Re: Initial prefetch performance testing

From: Gregory Stark <stark(at)enterprisedb(dot)com>
To: Greg Smith <gsmith(at)gregsmith(dot)com>
Cc: pgsql-hackers(at)postgresql(dot)org
Subject: Re: Initial prefetch performance testing
Date: 2008-09-22 17:09:01
Message-ID: 8763onvzyp.fsf@oxford.xeocode.com
Views: Raw Message | Whole Thread | Download mbox | Resend email
Thread:
Lists: pgsql-hackers


[resending due to the attachment being too large for the -hackers list --
weren't we going to raise it when we killed -patches?]

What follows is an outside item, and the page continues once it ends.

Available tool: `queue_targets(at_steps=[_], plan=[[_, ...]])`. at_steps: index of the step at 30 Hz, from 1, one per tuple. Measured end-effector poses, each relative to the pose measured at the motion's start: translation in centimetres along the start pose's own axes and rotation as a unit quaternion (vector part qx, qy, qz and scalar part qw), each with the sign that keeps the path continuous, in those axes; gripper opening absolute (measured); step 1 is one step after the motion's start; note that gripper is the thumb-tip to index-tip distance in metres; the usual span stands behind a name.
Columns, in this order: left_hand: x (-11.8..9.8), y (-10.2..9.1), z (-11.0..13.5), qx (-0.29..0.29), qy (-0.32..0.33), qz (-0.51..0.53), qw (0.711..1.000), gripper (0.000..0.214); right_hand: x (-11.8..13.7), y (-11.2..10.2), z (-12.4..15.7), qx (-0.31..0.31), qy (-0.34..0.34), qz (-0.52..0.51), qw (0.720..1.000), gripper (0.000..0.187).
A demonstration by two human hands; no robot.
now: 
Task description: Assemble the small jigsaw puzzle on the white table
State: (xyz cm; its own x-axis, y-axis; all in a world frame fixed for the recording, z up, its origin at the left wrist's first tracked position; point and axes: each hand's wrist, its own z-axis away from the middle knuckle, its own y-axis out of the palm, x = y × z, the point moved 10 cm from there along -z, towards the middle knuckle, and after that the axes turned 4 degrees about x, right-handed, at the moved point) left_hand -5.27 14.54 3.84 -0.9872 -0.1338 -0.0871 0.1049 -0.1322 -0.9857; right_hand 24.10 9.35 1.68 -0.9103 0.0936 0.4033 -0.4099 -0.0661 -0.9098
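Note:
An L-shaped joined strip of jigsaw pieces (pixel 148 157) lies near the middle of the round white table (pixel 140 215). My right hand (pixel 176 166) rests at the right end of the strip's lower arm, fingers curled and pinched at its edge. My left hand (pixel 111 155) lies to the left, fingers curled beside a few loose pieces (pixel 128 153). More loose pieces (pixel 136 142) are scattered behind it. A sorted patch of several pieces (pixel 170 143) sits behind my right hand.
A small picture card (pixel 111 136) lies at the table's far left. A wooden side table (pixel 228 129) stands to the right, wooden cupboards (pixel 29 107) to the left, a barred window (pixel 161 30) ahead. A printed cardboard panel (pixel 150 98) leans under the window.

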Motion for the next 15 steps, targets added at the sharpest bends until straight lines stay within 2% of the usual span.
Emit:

Greg Smith <gsmith(at)gregsmith(dot)com> writes:

> Using the maximum prefetch working set tested, 8192, here's the speedup
> multiplier on this benchmark for both sorted and unsorted requests using a 8GB
> file:
>
> OS Spindles Unsorted X Sorted X
> 1:Linux 1 2.3 2.1
> 2:Linux 1 1.5 1.0
> 3:Solaris 1 2.6 3.0
> 4:Linux 3 6.3 2.8
> 5:Linux (Stark) 3 5.3 3.6
> 6:Linux 10 5.4 4.9
> 7:Solaris* 48 16.9 9.2

Incidentally I've been looking primarily at the sorted numbers because they
parallel bitmap heap scans. (Note that the heap scan is only about half the
i/o of a bitmap index scan + heap scan so even if it's infinitely faster it'll
only halve the time spent in the two nodes.)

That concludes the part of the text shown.